Внуки упрашивали бабушку доиграть кон. Им так хотелось выяснить, кто на этот раз останется пьяницей. Но Екатерина Александровна сунула колоду под подушку.

— Все, дайте с дядей поговорить.

Внуки посмотрели на дядю и нехотя вышли из горенки.

— Садитесь, — сестра поэта кивнула на стул.

Коля рассказал, вернее наврал о себе: год работает режиссером в одном из Дворцов культуры Волгограда. Не наврать нельзя: представился режиссером — будь им.

— Что окончили?

— Куйбышевский институт культуры, — не задумываясь, выпалил он, а в куйбышевском институте культуры не было ни одного выпуска. Институт новый. В него он тоже мечтал поступать.

Во время разговора в горенку вошла женщина в сиреневом платье, — это была дочь Екатерины Александровны — Наташа, — и положила на кровать стопку книг со стихами Есенина.

— Пришла учительница и просит надписать для группы туристов.

— Надоели они мне. — И сестра поэта принялась надписывать книги.

Надписав, закурила папиросу «Прибой».

— Знаете, так хочется пожить, чтоб никто не беспокоил. Каждый день одно и тоже. Книги продаются в киоске, туристы накупят их и кого-нибудь посылают ко мне.

— Екатерина Александровна, у меня нет с собой книги.

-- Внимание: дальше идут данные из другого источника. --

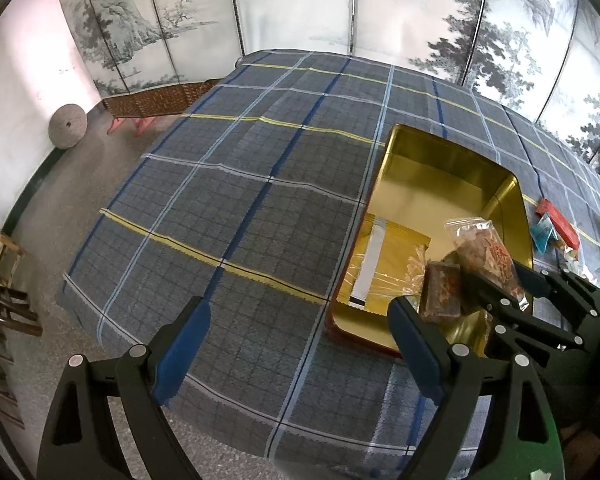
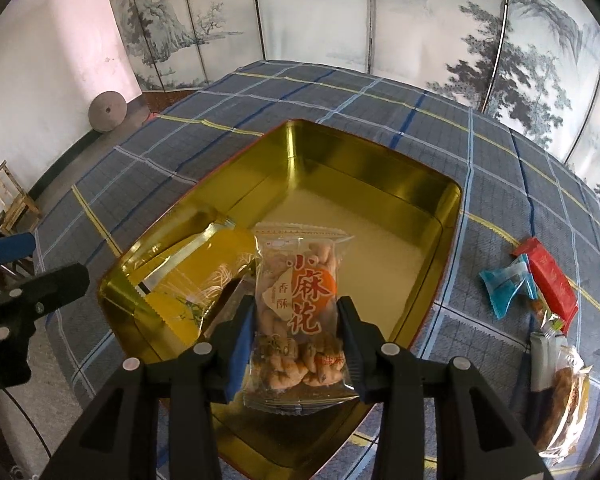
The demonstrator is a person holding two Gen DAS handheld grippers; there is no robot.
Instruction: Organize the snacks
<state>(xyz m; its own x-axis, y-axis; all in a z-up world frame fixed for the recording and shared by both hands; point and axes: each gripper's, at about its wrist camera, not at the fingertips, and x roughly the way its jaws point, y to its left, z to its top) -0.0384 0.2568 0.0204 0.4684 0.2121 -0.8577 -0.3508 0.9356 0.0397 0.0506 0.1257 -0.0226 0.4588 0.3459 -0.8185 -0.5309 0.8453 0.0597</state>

Оставьте мне автограф в записной книжке.

— Говорите, что написать.

— Нет-нет, напишите чего-нибудь сами.

— Как ваша фамилия?

— Коля Петров.

Сестра поэта дрожащей рукой вывела: «Коле Петрову, с. Константиново. 26.6.73 г. Е. Есенина. Москва, К-1, Вспольный пер., д. 16, кв. 110».

— Я написала вам московский адрес. Летом живу в Константиново, зимой в Москве.

— Екатерина Александровна, на чем повесился Сергей? Я читал, что на веревке, а есть стихотворение, я не знаю чье, а там строки:

И на шнуре от чемодана Закончил жизненный свой путь.

— Я не знаю, о каком шнуре от чемодана идет речь. У него и чемоданов-то со шнурами не было.

— Екатерина Александровна, еще я слыхал, что Сергея убили, а потом подвесили. Это правда?

Сестра Есенина долго не отвечала, разглядывая Колю.

— Эту тайну он унес с собой в могилу, — ответила она и заговорила о родственниках.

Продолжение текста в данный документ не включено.